Starting at the first line of the entries below, output every line exactly, up to and including the line with "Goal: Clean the".
----------------
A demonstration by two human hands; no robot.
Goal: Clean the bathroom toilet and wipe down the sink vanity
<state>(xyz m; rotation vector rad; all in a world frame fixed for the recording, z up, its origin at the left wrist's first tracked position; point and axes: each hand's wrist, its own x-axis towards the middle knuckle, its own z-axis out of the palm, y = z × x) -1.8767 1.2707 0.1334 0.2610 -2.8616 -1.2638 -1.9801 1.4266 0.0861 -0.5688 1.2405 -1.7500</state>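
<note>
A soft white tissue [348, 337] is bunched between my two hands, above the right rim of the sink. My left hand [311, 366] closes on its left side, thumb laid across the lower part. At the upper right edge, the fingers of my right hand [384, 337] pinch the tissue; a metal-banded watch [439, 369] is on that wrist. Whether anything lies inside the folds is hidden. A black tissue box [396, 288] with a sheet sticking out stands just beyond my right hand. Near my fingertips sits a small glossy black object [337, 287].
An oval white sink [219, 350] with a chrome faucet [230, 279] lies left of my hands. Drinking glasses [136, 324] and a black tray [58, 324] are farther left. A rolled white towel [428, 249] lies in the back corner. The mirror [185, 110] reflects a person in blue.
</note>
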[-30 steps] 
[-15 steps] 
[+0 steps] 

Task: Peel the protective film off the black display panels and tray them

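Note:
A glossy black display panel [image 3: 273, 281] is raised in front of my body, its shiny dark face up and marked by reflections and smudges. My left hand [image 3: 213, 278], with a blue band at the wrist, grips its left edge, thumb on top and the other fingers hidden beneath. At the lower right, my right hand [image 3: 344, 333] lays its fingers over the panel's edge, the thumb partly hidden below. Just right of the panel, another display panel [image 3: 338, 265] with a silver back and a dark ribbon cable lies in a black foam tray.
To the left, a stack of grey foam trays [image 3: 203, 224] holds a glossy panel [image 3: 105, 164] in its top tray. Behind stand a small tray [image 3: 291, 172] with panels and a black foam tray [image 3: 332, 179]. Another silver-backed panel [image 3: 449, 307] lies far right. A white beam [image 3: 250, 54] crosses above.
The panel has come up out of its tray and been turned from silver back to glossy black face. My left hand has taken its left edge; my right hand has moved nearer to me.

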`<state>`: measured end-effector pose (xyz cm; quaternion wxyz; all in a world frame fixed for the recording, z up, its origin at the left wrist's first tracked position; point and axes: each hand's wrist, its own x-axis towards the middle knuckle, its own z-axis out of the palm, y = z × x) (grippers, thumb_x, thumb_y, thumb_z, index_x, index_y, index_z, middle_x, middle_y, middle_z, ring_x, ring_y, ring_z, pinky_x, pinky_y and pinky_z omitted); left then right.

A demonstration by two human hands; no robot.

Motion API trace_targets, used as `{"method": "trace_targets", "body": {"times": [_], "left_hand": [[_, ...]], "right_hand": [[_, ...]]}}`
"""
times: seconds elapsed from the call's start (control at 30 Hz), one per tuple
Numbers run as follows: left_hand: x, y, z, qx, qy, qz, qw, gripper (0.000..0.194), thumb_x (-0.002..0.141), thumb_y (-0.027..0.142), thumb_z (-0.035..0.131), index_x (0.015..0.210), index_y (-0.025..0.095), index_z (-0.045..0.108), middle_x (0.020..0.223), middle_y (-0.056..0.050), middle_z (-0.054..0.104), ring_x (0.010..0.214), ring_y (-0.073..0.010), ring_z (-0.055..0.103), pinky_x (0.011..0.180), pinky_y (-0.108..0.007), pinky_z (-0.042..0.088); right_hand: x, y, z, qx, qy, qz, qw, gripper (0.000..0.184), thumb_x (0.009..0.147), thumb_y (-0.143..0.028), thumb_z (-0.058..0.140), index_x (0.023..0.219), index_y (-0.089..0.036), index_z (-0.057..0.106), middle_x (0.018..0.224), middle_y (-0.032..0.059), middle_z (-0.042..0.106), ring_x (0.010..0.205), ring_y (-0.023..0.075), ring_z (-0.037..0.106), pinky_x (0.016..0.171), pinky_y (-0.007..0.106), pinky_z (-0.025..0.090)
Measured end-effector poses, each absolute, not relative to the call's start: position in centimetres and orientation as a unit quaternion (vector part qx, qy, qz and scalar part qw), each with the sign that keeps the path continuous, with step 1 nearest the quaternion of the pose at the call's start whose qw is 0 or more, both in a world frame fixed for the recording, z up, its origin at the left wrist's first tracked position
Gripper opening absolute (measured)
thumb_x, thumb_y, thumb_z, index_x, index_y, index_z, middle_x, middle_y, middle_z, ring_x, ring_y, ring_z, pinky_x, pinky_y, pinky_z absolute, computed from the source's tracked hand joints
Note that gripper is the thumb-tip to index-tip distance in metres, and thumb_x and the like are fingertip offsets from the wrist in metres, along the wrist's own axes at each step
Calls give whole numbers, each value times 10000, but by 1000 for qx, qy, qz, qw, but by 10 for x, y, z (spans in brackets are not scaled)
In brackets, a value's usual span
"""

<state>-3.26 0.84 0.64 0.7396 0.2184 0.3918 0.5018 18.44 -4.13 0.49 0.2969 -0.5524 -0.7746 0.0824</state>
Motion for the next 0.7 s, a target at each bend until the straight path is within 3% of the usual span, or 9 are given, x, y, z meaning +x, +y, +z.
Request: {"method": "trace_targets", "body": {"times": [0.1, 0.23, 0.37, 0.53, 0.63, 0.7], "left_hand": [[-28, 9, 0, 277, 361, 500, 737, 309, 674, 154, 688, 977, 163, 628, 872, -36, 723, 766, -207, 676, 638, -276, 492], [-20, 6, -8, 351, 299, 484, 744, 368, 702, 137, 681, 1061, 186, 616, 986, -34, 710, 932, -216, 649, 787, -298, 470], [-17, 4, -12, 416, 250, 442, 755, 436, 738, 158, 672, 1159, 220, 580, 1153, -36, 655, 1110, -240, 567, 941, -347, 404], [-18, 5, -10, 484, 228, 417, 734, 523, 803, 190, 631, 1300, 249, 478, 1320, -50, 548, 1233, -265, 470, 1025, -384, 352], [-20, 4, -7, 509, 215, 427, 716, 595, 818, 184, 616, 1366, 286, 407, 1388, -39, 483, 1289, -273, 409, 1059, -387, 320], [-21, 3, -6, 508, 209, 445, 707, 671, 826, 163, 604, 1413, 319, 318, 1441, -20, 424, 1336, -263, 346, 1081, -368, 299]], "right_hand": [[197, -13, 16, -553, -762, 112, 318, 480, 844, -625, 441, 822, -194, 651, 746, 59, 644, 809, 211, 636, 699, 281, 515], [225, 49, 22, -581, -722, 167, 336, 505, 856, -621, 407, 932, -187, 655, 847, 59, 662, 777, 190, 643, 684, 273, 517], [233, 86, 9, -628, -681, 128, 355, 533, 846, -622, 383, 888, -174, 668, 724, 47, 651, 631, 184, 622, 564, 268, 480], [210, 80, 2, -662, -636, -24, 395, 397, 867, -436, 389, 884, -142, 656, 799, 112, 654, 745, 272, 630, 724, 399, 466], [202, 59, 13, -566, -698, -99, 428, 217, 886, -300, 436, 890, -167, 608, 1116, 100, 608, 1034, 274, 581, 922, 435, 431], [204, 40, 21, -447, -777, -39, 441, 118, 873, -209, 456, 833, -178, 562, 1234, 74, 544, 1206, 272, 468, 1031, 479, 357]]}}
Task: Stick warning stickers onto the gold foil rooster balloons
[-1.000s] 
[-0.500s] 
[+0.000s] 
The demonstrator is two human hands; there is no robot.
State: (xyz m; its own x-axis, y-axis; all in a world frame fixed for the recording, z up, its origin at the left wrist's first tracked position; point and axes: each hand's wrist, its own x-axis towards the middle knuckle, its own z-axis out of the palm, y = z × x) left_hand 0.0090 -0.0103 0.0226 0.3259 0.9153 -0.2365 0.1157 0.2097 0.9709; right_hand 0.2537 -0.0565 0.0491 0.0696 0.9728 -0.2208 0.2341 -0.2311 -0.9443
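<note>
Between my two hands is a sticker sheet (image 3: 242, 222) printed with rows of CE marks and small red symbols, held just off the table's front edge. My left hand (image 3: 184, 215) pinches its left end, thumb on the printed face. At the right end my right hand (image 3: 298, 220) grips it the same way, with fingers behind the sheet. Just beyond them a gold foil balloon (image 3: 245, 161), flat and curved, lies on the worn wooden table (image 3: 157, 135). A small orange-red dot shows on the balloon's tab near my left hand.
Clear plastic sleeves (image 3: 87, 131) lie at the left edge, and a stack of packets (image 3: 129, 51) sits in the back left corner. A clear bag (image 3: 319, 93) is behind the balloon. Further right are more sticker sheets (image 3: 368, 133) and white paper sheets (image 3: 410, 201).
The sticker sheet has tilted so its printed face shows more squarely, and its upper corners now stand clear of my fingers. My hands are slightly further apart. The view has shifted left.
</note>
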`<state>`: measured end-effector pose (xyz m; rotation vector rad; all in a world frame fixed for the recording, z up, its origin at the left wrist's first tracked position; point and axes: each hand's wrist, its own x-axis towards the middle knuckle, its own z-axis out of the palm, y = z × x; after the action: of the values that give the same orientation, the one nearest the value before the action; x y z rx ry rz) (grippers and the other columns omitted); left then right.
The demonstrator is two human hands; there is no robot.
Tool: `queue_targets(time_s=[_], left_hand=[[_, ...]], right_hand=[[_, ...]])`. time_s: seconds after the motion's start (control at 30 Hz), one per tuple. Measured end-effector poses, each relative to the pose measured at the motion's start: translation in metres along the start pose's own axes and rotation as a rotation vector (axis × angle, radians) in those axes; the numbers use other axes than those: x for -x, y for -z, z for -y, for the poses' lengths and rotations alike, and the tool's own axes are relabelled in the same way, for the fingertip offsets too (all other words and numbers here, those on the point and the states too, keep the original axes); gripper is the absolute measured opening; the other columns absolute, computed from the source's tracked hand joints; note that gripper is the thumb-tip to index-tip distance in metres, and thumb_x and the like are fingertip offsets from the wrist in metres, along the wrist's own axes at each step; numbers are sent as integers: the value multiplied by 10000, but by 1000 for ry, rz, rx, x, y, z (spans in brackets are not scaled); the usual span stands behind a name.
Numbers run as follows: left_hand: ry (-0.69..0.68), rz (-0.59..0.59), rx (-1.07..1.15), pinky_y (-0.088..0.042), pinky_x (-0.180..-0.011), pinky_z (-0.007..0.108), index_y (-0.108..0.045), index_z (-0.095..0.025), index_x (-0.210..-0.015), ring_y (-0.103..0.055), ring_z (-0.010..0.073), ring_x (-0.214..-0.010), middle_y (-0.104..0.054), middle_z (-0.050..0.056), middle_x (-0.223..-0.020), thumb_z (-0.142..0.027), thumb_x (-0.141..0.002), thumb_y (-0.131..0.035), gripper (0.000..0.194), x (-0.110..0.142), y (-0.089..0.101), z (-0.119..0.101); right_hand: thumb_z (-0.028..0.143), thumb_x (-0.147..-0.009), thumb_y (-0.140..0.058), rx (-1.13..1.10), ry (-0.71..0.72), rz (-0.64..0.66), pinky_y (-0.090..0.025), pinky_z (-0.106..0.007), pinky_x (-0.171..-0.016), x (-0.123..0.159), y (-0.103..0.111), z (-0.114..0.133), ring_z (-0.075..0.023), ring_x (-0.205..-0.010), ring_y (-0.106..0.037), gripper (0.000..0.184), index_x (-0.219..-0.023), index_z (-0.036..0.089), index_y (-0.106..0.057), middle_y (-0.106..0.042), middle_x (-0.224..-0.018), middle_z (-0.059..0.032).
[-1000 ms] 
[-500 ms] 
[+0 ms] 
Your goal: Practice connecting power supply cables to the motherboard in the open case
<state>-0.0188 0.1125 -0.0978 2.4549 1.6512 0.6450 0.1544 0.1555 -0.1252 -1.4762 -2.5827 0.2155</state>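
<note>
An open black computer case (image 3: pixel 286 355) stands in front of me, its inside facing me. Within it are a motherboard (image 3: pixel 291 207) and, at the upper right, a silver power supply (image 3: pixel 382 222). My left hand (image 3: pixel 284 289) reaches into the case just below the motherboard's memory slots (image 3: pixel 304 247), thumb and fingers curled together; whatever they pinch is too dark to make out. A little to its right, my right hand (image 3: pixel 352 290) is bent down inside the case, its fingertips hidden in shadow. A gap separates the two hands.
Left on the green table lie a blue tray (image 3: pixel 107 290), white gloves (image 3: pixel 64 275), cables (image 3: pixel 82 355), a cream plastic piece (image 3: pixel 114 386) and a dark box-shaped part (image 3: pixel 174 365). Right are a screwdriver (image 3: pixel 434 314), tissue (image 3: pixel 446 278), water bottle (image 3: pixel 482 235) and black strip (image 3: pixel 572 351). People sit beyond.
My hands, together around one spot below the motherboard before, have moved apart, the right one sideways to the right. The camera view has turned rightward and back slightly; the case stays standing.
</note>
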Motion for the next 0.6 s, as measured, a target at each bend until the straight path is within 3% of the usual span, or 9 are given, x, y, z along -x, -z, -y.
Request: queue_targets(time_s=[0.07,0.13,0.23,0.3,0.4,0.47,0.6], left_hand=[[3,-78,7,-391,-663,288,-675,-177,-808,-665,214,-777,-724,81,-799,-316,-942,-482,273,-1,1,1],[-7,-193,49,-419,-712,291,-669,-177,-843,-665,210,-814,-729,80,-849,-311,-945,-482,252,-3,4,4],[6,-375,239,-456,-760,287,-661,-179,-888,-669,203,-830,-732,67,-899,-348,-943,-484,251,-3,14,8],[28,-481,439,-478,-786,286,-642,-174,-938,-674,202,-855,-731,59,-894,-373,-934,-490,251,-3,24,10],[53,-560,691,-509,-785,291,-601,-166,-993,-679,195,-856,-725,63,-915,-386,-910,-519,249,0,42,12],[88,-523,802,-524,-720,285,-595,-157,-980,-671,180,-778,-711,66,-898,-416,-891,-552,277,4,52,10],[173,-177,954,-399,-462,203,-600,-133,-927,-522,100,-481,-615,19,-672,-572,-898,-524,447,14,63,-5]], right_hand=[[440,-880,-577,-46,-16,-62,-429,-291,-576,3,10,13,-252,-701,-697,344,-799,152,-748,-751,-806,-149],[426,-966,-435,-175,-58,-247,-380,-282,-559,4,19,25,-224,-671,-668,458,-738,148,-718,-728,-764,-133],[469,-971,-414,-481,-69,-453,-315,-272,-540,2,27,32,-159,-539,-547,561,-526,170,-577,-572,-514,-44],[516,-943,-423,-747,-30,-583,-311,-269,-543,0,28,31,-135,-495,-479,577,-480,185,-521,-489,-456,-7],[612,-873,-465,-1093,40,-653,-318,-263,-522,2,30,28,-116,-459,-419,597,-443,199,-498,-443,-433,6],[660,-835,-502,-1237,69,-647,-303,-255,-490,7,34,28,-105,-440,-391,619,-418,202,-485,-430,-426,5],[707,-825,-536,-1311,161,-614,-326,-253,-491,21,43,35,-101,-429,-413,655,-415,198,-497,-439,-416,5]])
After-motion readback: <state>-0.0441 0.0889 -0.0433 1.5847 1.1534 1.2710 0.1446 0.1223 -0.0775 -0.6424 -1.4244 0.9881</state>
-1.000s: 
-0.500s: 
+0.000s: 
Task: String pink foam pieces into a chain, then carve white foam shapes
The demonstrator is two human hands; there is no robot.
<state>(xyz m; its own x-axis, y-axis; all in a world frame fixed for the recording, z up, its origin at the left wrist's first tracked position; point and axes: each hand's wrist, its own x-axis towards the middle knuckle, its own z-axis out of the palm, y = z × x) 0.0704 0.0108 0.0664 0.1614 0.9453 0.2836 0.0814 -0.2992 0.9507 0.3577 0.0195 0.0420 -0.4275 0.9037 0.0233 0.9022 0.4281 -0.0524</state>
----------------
ANSWER TO THE PROBLEM |
A demonstration by two human hands; no robot.
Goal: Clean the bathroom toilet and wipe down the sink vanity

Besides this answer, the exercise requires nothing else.